## [What is being asked]
Of all the lines below, output only those starting at the one with "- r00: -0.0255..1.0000" and ending at the one with "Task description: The", both ends included, exactly as written.
++++ Data provided ++++
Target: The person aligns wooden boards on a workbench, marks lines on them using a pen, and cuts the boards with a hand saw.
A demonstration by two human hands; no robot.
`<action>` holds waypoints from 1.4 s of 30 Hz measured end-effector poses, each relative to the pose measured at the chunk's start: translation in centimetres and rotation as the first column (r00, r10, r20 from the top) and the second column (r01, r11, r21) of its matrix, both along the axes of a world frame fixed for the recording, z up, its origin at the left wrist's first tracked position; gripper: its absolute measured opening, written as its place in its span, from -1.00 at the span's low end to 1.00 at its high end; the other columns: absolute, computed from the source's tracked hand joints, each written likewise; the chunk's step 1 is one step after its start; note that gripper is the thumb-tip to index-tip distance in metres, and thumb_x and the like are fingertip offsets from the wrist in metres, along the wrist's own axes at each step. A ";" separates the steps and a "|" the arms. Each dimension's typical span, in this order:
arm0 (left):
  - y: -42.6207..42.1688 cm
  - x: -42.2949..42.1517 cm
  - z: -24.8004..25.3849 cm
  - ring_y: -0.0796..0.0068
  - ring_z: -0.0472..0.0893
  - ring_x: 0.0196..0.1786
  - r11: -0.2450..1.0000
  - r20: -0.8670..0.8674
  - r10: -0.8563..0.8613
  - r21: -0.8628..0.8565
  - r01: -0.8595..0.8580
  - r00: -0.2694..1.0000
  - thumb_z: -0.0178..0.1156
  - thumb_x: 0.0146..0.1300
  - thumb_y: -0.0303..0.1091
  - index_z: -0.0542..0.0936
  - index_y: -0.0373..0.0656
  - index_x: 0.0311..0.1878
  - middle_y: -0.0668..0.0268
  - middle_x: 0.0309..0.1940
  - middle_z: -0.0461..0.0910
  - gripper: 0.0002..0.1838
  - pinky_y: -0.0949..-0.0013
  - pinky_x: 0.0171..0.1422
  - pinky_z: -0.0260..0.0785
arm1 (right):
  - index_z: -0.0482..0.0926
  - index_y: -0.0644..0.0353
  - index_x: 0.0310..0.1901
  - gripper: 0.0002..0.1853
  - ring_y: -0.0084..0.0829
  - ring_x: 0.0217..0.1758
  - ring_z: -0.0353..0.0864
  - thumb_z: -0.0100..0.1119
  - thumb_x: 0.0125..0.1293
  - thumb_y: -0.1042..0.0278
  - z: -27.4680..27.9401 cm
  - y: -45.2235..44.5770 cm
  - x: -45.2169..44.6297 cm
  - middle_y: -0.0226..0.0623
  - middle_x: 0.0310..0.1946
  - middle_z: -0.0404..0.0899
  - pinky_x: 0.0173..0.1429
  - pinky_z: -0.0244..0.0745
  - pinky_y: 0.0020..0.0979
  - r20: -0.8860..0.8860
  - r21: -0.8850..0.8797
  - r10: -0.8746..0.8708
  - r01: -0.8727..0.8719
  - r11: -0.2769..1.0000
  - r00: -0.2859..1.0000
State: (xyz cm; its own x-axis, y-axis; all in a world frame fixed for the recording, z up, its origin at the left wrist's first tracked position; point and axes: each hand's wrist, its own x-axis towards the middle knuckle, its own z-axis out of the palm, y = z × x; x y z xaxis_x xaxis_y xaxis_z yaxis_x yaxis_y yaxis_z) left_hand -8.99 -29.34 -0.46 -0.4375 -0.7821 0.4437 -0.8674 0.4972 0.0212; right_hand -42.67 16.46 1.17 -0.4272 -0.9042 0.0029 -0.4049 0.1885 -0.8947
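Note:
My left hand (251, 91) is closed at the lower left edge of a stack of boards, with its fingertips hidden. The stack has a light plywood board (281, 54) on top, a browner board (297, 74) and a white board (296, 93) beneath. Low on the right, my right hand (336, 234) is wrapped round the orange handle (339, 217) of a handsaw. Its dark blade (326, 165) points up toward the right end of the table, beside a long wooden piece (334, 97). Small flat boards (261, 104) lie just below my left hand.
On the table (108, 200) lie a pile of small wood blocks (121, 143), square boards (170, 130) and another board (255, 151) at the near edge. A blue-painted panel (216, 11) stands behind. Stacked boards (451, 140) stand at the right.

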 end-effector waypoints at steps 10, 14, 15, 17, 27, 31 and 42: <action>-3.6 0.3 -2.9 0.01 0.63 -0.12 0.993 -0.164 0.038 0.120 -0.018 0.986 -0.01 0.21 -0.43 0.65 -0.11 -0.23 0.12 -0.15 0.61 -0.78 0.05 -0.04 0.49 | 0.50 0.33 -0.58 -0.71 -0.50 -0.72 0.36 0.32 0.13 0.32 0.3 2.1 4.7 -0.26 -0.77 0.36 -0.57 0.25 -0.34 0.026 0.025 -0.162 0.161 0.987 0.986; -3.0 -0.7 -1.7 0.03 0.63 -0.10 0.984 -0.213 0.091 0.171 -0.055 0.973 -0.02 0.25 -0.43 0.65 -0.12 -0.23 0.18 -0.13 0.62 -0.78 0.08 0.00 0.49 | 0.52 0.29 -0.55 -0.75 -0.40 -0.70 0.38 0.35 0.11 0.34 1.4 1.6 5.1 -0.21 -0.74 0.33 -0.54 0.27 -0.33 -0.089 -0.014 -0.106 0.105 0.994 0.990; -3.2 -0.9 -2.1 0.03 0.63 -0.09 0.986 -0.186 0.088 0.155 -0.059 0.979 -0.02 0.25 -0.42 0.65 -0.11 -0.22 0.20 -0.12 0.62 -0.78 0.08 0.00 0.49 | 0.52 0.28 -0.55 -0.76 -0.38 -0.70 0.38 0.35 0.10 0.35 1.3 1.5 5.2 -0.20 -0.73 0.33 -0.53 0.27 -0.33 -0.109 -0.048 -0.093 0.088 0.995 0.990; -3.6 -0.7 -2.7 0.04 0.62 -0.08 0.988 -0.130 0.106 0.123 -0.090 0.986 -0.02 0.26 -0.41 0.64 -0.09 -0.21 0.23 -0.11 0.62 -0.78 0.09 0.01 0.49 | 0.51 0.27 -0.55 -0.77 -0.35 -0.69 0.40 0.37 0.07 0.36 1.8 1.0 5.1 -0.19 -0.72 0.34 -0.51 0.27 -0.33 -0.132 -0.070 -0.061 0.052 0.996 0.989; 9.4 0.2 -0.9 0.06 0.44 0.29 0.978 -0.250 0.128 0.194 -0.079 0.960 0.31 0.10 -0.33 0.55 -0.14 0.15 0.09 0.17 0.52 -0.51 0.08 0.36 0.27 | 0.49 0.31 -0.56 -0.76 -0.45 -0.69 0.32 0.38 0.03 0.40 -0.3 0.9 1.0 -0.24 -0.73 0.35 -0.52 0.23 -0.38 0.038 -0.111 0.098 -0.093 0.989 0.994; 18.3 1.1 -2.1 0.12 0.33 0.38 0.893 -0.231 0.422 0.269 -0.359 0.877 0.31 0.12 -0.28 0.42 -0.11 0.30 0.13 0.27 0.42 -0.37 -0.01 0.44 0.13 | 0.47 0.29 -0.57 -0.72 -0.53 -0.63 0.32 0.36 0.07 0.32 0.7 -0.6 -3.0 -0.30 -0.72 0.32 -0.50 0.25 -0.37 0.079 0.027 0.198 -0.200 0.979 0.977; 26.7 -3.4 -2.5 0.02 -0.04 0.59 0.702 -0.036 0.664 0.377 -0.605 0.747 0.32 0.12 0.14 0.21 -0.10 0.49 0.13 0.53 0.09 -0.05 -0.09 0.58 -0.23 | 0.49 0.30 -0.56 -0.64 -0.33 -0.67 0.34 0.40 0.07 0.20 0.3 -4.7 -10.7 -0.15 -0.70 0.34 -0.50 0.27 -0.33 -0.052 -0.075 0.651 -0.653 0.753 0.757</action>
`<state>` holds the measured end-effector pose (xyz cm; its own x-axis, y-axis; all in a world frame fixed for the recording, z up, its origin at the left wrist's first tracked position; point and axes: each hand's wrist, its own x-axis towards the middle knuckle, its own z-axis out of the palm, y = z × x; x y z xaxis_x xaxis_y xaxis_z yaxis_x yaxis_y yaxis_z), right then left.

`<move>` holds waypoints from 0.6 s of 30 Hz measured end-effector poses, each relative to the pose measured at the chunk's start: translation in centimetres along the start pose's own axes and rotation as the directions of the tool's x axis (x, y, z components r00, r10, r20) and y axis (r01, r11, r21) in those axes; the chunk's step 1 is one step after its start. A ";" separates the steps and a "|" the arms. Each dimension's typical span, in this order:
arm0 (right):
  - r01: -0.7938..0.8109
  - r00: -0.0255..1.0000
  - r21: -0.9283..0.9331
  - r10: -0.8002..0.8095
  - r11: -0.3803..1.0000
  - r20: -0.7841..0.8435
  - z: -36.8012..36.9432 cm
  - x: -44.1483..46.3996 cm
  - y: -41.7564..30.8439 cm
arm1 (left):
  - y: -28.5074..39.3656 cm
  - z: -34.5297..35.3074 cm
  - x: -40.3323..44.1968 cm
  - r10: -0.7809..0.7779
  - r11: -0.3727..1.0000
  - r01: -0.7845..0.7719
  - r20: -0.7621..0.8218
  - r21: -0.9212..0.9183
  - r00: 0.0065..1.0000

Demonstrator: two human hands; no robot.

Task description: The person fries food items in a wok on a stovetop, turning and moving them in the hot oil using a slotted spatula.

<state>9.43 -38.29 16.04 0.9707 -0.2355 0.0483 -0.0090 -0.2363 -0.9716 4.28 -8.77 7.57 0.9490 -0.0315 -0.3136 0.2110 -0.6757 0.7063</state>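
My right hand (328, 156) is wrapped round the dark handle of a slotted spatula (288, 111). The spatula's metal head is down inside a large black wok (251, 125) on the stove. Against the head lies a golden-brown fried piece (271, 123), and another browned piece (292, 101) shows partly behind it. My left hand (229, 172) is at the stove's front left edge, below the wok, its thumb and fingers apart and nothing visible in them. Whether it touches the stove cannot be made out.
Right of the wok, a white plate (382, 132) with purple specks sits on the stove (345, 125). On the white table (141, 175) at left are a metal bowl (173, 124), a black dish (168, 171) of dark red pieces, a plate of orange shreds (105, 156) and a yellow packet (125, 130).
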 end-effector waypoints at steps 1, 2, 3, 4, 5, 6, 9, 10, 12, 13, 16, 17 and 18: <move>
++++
## [The answer]
  - r00: -0.0255..1.0000
  - r21: -0.9283..0.9331
  - r10: -0.8002..0.8095
  - r11: -0.3803..1.0000
  - r20: -0.7841..0.8435
  - z: -36.8012..36.9432 cm
  - x: -44.1483..46.3996 cm
  - y: -41.7564..30.8439 cm
arm1 (left):
  - y: -28.5074..39.3656 cm
  - z: -34.5297..35.3074 cm
  - x: -40.3323..44.1968 cm
  - r10: -0.7809..0.7779
  - r11: -0.3727..1.0000
  - r01: -0.7845..0.7719
  - r20: -0.7621..0.8218
  - r21: -0.9212..0.9183
  - r00: 0.0065..1.0000

Demonstrator: two human hands; no robot.

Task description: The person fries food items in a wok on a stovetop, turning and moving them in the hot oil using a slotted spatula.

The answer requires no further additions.